Riviera mall makeover plan turns routine into debate

RIVIERA BEACH An administrative procedure to move the $280 million makeover of the Ocean Mall another step forward eroded into an intense debate over the merits of the project.

Developers of the controversial project appeared before the community redevelopment agency Wednesday night to have the first phase go to the city's planning and zoning board. The phase consists of razing the 35-year-old mall on Singer Island and replacing it with 60,000 square feet of shops and restaurants.

The CRA commission didn't need to vote on the plan, said interim CRA attorney Michael Haygood. However, there was confusion over whether it had the power to prevent the plan from moving forward.

The way the CRA's redevelopment plan is set up, the first phase will go automatically to the planning and zoning Board and city staff now can review the details of the Ocean Mall project, Haygood said.

Project is 'insult to all of us,' opponents' leader says

But residents and some CRA board members said moving the first phase forward would be premature, given that OMRD, the project's developer, has scheduled a public meeting on the project for 2 p.m. Friday at the Hilton Hotel on Singer Island.
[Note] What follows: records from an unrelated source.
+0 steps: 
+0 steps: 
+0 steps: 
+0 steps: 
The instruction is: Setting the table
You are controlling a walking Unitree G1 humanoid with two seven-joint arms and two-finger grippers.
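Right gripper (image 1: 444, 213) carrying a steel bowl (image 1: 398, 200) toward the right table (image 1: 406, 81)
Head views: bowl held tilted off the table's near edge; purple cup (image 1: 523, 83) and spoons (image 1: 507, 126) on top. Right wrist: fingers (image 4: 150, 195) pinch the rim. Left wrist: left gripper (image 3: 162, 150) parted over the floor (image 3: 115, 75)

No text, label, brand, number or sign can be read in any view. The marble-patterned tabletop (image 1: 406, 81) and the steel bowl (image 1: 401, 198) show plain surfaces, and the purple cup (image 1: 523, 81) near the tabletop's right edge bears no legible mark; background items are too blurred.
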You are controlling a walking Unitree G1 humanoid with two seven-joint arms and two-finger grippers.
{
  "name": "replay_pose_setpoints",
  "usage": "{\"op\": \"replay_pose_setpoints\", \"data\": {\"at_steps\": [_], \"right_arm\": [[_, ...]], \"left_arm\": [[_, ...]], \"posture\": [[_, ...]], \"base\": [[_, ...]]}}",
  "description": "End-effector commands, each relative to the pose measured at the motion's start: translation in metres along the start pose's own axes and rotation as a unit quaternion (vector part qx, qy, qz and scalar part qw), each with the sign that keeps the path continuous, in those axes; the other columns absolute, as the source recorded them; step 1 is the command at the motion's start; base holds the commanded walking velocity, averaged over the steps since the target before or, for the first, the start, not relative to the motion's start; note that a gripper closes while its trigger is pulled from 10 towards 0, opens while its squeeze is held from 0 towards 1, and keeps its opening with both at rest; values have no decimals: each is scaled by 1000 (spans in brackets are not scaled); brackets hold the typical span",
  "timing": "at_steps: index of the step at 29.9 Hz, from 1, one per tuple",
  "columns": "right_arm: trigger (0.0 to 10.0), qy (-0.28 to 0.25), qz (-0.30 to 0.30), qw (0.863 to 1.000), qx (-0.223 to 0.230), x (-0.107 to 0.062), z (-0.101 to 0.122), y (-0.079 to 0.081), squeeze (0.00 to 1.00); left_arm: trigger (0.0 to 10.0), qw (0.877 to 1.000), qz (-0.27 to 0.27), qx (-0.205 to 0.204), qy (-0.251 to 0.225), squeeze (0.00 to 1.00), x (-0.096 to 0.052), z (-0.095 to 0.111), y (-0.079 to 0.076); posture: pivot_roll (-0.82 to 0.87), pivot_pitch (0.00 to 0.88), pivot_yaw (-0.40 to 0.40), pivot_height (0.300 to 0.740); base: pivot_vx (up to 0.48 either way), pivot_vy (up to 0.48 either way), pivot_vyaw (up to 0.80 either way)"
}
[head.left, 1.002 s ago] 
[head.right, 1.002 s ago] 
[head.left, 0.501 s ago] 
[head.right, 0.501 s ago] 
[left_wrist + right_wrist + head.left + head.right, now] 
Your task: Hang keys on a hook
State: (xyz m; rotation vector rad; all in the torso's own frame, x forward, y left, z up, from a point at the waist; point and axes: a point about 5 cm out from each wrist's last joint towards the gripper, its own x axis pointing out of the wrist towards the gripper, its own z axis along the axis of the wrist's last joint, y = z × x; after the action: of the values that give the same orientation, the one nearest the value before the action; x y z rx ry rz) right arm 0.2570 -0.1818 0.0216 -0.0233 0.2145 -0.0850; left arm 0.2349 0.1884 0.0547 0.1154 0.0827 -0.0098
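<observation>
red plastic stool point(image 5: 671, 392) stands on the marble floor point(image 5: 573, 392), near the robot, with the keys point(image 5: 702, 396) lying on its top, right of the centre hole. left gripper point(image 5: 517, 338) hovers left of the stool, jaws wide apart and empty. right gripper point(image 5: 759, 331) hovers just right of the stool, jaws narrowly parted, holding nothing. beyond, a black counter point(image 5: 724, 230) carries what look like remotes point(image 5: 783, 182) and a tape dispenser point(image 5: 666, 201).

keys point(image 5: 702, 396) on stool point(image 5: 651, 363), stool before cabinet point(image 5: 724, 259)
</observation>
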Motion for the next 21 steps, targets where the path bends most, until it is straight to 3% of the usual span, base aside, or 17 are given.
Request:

In addition, the developer is battling the city and the Public Beach Coalition in court over two city charter amendments that were passed in March. Those amendments keep the lease on the Ocean Mall site to 50 years and limit building height to five stories.

OMRD would have liked to have a 99-year lease.

"I don't know why we're here discussing this at all," said Dawn Pardo, chairwoman of the Public Beach Coalition, the grass-roots group that opposed the deal. "It's an insult to all of us."

OMRD had plans to build a 28-story condo/hotel on the city's 11-acre oceanfront site prior to the referendum.

Some CRA commissioners took offense at comments of Joey Eichner, vice president with Catalfumo Construction and Development.

Eichner told the commission Wednesday that OMRD was appearing before the board as a courtesy because the developer had presented its plans to a previous council

"As you can see, it's a volatile issue," said CRA Chairman Shelby Lowe.

CRA Commissioner Cedrick Thomas also wanted Eichner to renegotiate a portion of the deal after learning the city was getting a net percentage instead of a gross earning. But Eichner was emphatic about not opening up the deal for renegotiations.

The developers have not said whether they will pursue revising their plans to build a five-story hotel.